Illustrasi |
Jakarta, CAKRAWALANTT.COM - Dewasa ini, kasus kekerasan seksual semakin marak
dan semakin memprihatinkan. Mayoritas kekerasan seksual dialami oleh perempuan
dan anak-anak. Pelakunya juga berasal dari berbagai kalangan. Mirisnya lagi,
kekerasan seksual seringkali terjadi di tempat menimba ilmu, seperti sekolah
atau kampus.
Asisten Deputi Pemenuhan Hak, Perlindungan dan
Pemberdayaan Perempuan, Kementerian Koordinator Bidang Pembangunan Manusia dan
Kebudayaan (Kemenko PMK), Roos Diana Iskandar menyatakan permasalahan kekerasan
seksual merupakan momok dalam pembangunan manusia dan Indonesia.
Dia menjelaskan berdasarkan data Survei Nasional
Pengalaman Hidup Perempuan Nasional (SNPHPN) Tahun 2021, sebanyak 26% atau 1
dari 4 perempuan usia 15 hingga 64 tahun mengalami kekerasan fisik dan/atau
seksual oleh pasangan atau selain pasangan. Selain itu, 34% atau 3 dari 10 anak
laki-laki dan 41,05% atau 4 dari 10 anak perempuan usia 13-17 tahun pernah
mengalami satu jenis atau lebih kekerasan selama hidupnya.
Roos Diana mengatakan negara wajib untuk melindungi
warga negaranya dari kekerasan seksual. Dia menerangkan bahwa saat ini
pemerintah telah membuat Rancangan Undang-Undang Tindak Pidana Kekerasan
Seksual (RUU TPKS) untuk memperkuat pencegahan dan penanganan kekerasan seksual
di Indonesia.
“Rancangan UU TPKS ini sangat urgen dirasakan karena
regulasi nasional yang ada belum cukup untuk pencegahan dan penanganan
kekerasan seksual yang ada,” ujarnya dalam Rapat Koordinasi Tindak Lanjut
Pencegahan dan Penanganan Kekerasan Seksual secara daring, pada Selasa (4/1/2022).
Lebih lanjut, Roos Diana mengatakan RUU TPKS perlu
untuk segera disahkan. Dia menjelaskan urgensi RUU TPKS mutlak perlu untuk
disahkan. Pertama, terkait keterbatasan instrumen hukum, dalam regulasi KUHP
hanya mencakup 2 hal, yaitu pemerkosaan dan pelecehan seksual atau pencabulan.
Sementara, dalam RUU TPKS mengklasifikasikan kekerasan seksual dalam 9 kategori
dengan definisi yang lebih luas dan mampu lebih menjerat pelaku.
Kedua, terkait tingginya angka kekerasan seksual di
Indonesia. Kasus kekerasan seksual menunjukkan tren meningkat dan meningkat
signifikan di masa pandemi Covid-19, terutama pada perempuan dan anak. Ketiga,
RUU TPKS memberikan perlindungan bagi korban, keluarga korban, dan saksi.

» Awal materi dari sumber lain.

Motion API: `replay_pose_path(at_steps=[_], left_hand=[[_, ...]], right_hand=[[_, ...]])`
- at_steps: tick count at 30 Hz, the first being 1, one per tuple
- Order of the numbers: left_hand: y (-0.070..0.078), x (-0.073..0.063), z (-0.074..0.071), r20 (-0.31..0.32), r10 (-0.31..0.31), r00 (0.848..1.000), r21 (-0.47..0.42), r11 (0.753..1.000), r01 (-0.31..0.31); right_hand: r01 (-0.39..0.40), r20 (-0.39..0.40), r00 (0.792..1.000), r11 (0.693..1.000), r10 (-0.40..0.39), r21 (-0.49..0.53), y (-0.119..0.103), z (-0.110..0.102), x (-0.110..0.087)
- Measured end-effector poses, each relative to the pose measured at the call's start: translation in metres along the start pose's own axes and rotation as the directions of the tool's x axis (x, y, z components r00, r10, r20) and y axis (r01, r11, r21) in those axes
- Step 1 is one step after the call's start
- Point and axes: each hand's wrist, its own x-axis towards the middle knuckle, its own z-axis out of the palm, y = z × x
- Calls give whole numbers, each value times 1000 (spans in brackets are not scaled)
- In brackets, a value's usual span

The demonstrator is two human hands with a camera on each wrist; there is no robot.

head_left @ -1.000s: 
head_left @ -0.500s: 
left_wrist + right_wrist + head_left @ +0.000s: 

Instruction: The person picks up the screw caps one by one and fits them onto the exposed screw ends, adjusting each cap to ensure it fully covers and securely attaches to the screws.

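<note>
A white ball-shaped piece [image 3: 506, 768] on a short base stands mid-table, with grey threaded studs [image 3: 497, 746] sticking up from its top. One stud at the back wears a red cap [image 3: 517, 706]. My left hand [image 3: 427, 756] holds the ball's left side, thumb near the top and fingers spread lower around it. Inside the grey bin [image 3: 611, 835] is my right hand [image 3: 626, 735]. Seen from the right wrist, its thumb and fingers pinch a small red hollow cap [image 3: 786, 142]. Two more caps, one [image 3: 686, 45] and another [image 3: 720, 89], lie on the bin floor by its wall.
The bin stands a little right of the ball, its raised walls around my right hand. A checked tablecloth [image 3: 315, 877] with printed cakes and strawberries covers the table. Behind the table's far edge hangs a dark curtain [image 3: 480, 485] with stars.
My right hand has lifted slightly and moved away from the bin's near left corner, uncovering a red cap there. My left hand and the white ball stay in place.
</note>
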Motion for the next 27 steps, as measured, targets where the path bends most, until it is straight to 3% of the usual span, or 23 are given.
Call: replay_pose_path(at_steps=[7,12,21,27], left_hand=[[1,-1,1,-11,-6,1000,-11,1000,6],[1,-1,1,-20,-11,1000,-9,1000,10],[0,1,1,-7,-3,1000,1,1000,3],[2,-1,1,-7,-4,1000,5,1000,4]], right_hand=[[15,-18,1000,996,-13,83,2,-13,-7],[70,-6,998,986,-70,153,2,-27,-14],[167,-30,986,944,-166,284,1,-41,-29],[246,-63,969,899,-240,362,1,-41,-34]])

Selain itu, pelaku kekerasan seksual diberikan rehabilitasi agar tindakan
kekerasan seksual tidak kembali terjadi.
Berdasarkan urgensi tersebut, Roos Diana menyatakan
pemerintah akan memperjuangkan agar usulan RUU TPKS masuk ke dalam Program
Legislasi Nasional (Prolegnas) Prioritas Tahun 2022.Dia juga berharap para
anggota legislatif di DPR-RI bisa berkomitmen untuk mendukung dan mengesahkan RUU
TPKS.
“RUU TPKS belum kunjung disahkan. Sudah berkali-kali
masuk Prolegnas. Kita berharap RUU TPKS akan masuk prolegnas 2021-2022 ini dan
dapat diselesaikan. Hal ini juga disampaikan oleh Ketua DPR-RI Puan Maharani
yang mempunyai komitmen untuk menyelesaikan RUU TPKS ini,” ujarnya.
Selain itu, untuk menyosialisasikan pentingnya RUU
TPKS, Roos Diana mengatakan Kemenko PMK juga akan membuat webinar edukasi pada
publik tentang pentingnya UU TPKS. Webinar juga akan menghadirkan narasumber
dari pemerintah, anggota parlemen, akademisi tokoh agama, dan media massa.